People signed up to its subscription service, X Premium, can choose to provide a selfie and photo ID for verification.
The policy also states X may collect employment and educational history.
This would be to "recommend potential jobs for you, to share with potential employers when you apply for a job".
There has been speculation that X may want to offer recruitment services.
In May, X Corp acquired a tech recruiting service called Laskie, according to reports. It was the first take over of a company since Elon Musk bought Twitter, as it was then known, last year for $44bn (£34.7bn)
It states: "We may collect and use your personal information (such as your employment history, educational history, employment preferences, skills and abilities, job search activity and engagement, and so on) to recommend potential jobs for you, to share with potential employers when you apply for a job, to enable employers to find potential candidates, and to show you more relevant advertising."
Liberty Vittert, professor of the practice of data science at Washington University in St Louis, said the move is in line with X's attempt to establish "more targeted and individual experiences for users" and rival platforms such as LinkedIn.
But she said the shift was one users "should absolutely be wary of", warning it could be misused by employers in ways such as using tweets, retweets or accounts followed to make decisions about a job.
Dr Stephanie Hare, tech ethics researcher says the data collection "is a massive data grab, though with your consent" and as this is not compulsory for users she doesn't believe the move is upsetting from a civil liberties stand point.
According to X, the collection of biometric data - a term which covers data relating to a person's physical attributes such as a facial scan or fingerprint - is for X Premium users.
The company told the BBC: "X will give the option to provide their government ID, combined with a selfie, to add a verification layer.
"Biometric data may be extracted from both the government ID and the selfie image for matching purposes.
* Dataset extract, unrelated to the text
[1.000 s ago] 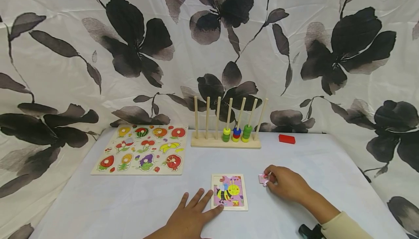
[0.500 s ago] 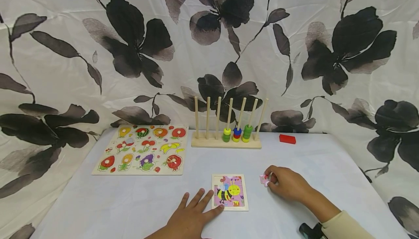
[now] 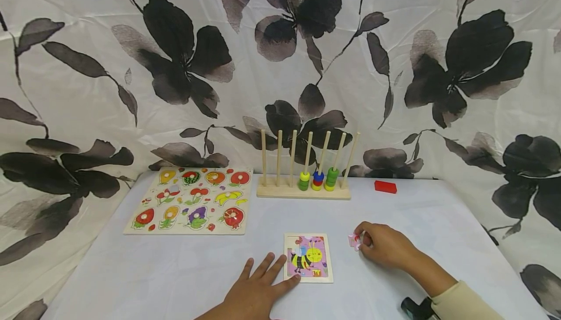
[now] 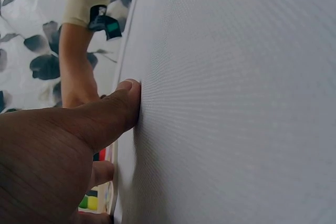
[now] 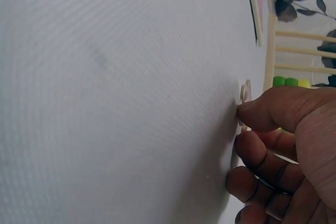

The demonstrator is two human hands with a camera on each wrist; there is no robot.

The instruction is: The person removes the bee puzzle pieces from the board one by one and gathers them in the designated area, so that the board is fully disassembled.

This will additionally help us tie, for those that choose, an account to a real person by processing their government-issued ID. This will also help X fight impersonation attempts and make the platform more secure."
Mr Musk has also reiterated X's plans to give users the option to make video and audio calls. He said the feature "works on iOS, Android, Mac & PC" and that no phone number would be needed.
"X is the effective global address book", he claimed.
However, there was no date given for when the new calling feature would be available.
TikTok already collects biometric data in the United States.
However, last year in a Senate hearing, TikTok's then chief operating officer, Vanessa Pappas, said the company did not use "any sort of facial, voice or audio, or body recognition that would identify an individual."